S3: It’s less that it’s not something and more that it is a lot of things. I mean, a remix can be all sorts of things, as your episode pointed out. It can mean, you know, pumping the drums up. It can mean re-editing it. It can mean bringing in guest vocalists. It can mean completely throwing the music out and constructing an entire new track over the vocal. What I often see, what I was specifically responding to in my mind, not necessarily on your wall, is the idea that a remix should or can only be one thing and the people you often see saying that or the people who just hate the idea of the remix it all because everything should be original or whatever. You know, they’re usually talking about rock, which is about the most derivative music ever made. You know you’re on pretty thin ice thinking that way. Anyway, the idea that there is that there can only be one kind of remix that’s usually coming from somebody for whom they they need there to be only one kind of remix because they don’t have enough bandwidth in their head to accommodate more than one kind of idea of a remix.

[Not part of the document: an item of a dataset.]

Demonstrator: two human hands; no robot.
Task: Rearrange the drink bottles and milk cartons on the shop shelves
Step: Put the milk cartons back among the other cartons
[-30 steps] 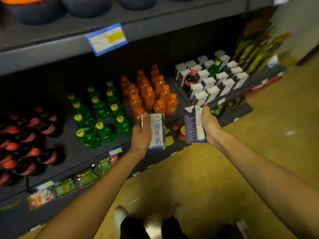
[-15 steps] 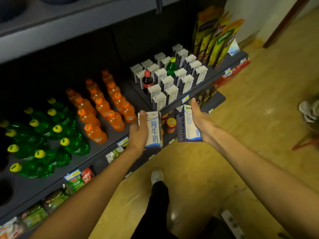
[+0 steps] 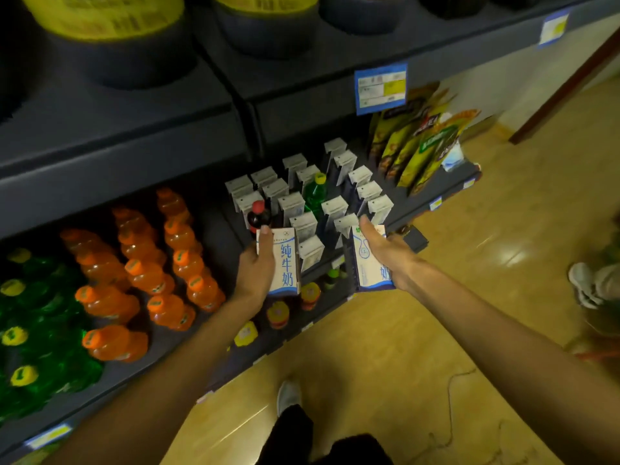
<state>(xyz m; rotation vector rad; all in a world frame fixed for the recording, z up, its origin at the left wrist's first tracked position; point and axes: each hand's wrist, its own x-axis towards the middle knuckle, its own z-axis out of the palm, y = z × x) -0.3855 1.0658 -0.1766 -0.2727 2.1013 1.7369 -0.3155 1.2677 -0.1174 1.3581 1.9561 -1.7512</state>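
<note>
In front of the carton rows [image 3: 303, 193], left hand [image 3: 256, 268] and right hand [image 3: 382, 250] each clamp one upright milk carton [image 3: 285, 263], [image 3: 367, 263] by its side panels; likely light, stiff-walled, crushable if squeezed, so hold mid-body.

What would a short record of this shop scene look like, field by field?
left hand: left hand holds a milk carton
right hand: right hand holds a second carton
shelf ahead: milk cartons in rows
strays among them: a dark red-capped bottle and a green bottle
to the left: orange bottles, then green bottles
to the right: snack bags
</note>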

S1: Sure. So let’s talk about remix history. One of the hardest parts of this show was giving my listeners a pocket guide to how the remix even came to be in the first place. My take over summarize it was basically it goes from Jamaica to people like Tom Moulton and then guys like Walter Gibbons and Patrick Cowley. But what would you add to that timeline?
S3: Hip hop, I’d add Kool Herc. He invented the live remix in that sense. He was the first person to play one section of a record over and over again on two turntables and completely deconstruct a record that way and turn it into something else for other people to perform over. In that sense, you might want to think of something like The Adventures of Grandmaster Flash and the Furious five.
S1: The trouble is full time. Come on, girls, let’s rock daddy.
S3: It’s not a remix of a song. It’s a mega mix of a bunch of songs and that is slightly different and that has its own history. But it also introduced the idea that a record was a fungible item, that there was no one definitive version of a beat or a rock or a rhythm. So that’s very important where you know where that becomes a very standard unit of measurement is how many remixes a track gets officially or unofficially.
S1: So going back to the 70s briefly and speaking of Tom Moulton, I loved your interview with him for NPR Music back in 2013. What were the big revelations for you from the discussion you had with Molson, who really is like, seminal to a lot of things we take for granted and remixing?
S3: I think what I was surprised by and I shouldn’t have been was that he’s been using that he had at that point. You’ve been using pro tools for years. I had this sort of romantic idea that he was still cutting tape. But of course, not nobody does that anymore, except people who are doing it to sort of make a point. You know, the the rise in digital recording has contributed enormously to the remix. You know, a remix used to be in the 80s in particular. A remix would be literally cutting tape. So you have somebody like Shep Pettibone who was making these edits of things and he was cutting tape.
S2: Kuwait seized on 15.
S3: He was like marking it with a grease pencil on those on the spot where it would need to be cut. That stuff was very time consuming. And when digital recording came in, it became far, far, far less time consuming. So a record like, let’s say, the Avalanches since I left you an album like that which is entirely made out of Stanford. Those records would have taken many, many, many years to do as they were before the rise of sampling and the rise of digital recording technology.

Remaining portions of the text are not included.